All the times I tried, and failed, to quit doing "X", "Y", "Z".
The habitual behaviors like controlling, grumpy, drinking, smoking, etc.
That is what she meant by "You haven't changed". Not that I was the same person she married, but that the person I became wasn't changing his cr@p.
She lost hope. She lost faith in me.
I felt this emotionally this time, because I have had my own struggles with hope and her. I got it. The feeling she must have felt, losing that hope...Ephiphany.
I read the women's threads here, and "hope intact" seems to be very important, even to the ones reconciling. It is found in the R books I have read, if not mentioned by name, the concept is the same. I cognitively understood the concept, the reasons. But now I feel the concept, it's importance.
I get it.
I'm so ashamed of who I was.

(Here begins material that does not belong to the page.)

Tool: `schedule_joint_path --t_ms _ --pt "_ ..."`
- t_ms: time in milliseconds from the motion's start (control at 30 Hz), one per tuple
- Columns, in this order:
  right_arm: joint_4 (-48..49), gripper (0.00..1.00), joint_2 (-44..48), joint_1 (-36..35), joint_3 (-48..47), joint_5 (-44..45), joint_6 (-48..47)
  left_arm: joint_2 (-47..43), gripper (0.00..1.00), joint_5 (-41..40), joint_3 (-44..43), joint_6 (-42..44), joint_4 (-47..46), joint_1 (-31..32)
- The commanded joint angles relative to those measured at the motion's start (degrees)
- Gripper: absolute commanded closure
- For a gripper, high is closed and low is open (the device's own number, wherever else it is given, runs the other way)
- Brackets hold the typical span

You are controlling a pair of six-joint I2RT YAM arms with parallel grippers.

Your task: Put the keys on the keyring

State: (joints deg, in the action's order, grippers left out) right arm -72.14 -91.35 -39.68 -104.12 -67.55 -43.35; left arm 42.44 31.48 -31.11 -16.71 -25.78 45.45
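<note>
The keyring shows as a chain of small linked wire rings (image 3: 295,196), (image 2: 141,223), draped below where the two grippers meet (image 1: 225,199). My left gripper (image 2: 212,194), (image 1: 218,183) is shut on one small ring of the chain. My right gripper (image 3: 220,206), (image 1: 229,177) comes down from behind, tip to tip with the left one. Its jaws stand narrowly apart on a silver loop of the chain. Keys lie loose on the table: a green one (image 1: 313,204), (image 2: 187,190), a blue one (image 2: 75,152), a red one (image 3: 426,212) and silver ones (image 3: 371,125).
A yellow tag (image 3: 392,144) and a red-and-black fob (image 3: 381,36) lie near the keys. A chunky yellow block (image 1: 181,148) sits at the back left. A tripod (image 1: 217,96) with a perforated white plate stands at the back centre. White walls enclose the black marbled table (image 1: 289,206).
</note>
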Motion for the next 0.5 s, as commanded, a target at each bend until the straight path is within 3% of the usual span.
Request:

That I put her through enough cr@p, for her to lose hope.
That I took that love and acceptance I always felt from her, even when she was deeply depressed, I still felt and saw her love, I took that for granted. My ego didn't want to look at me with any kind of truth.
I so get it now.
Cr@p.
In the depths of winter, I finally learned that within me there lay an invincible summer. - Albert Camus
Uncertainty is the very condition which impels people to unfold their powers.-Eric Fromm
Light bulb moments are a wonderful, eye opening, experience IF you can forgive yourself and learn from it. I've had a few during this process and, wow, some of made me feel 2" tall. I'm fairly certain I'll have more.
Be proud of how far you've come my friend. You're a good man and this is the most important trait.
M 16 T 20 M 41 H 39 S 19 S 15 Bomb drop April 4; Moved out April 13 D started-full force ----------------------- Dancing through the fire Cause I am a champion and you’re gonna hear me ROAR
I appreciate that you dug deep. We all have to do that.
The other end of this spectrum is the part where your EXW loses hope.......The problem is when it would take an impossible superhuman effort to give her what she needed. These are the cases that no matter how perfect you are this would happen to you or it would have been someone else.
I have looked back and thought of all the changes I made, both beneficial for me as well as things not so beneficial.
We all have to access where we stand on the spectrum of unconditional love for our spouse without losing our independent side.
Thank you for continually sharing your journey. I still learn things each day from the forums that help me be a better father, person and maybe eventually a partner for someone else. I will not hurry that part up.
Thanks WR, the thing is, though I got it "intellectually" back then, and through a lot of this, I never "got" it emotionally, had the emotional empathy for what she might have felt.
I do now.
Thanks Mirage, though she is not my EXW yet, this story ain't done...
In the depths of winter, I finally learned that within me there lay an invincible summer. - Albert Camus
Uncertainty is the very condition which impels people to unfold their powers.-Eric Fromm
Ah, T, my friend. I know that you think things through with an engineer's mindset.
And so, things need to add up for you.
I think when you look back at who you were with the knowledge you have now, it seems so clear to you.
Who you should have been, what you should have done.
The thing of it is that when you are living your life, trying to get through, you are doing the best you can at the time.
This really is true - had you known better and been better equipped - you would have done better.
And I know, without a single doubt, that your intent was never to cause harm to your w or your marriage.
That matters, T. It does.
Be careful here not to put your w too high up there. There are two people in a marriage. Her view of herself back then might be very different from yours.
The thing is that even if you didnt do all those things, you have no way of knowing whether that would have made a difference.
The important thing now is that you see things clearly. You have slayed your demons, you have done the work, and you have made your changes.
I know it is hard for you, with your clipboard in hand, to really believe that things happen the way they should. But, I promise you they do.
You could have done everything perfectly and this crisis would have happened. Because it isnt about you. It is about her demons.
You have learned all this when you were supposed to.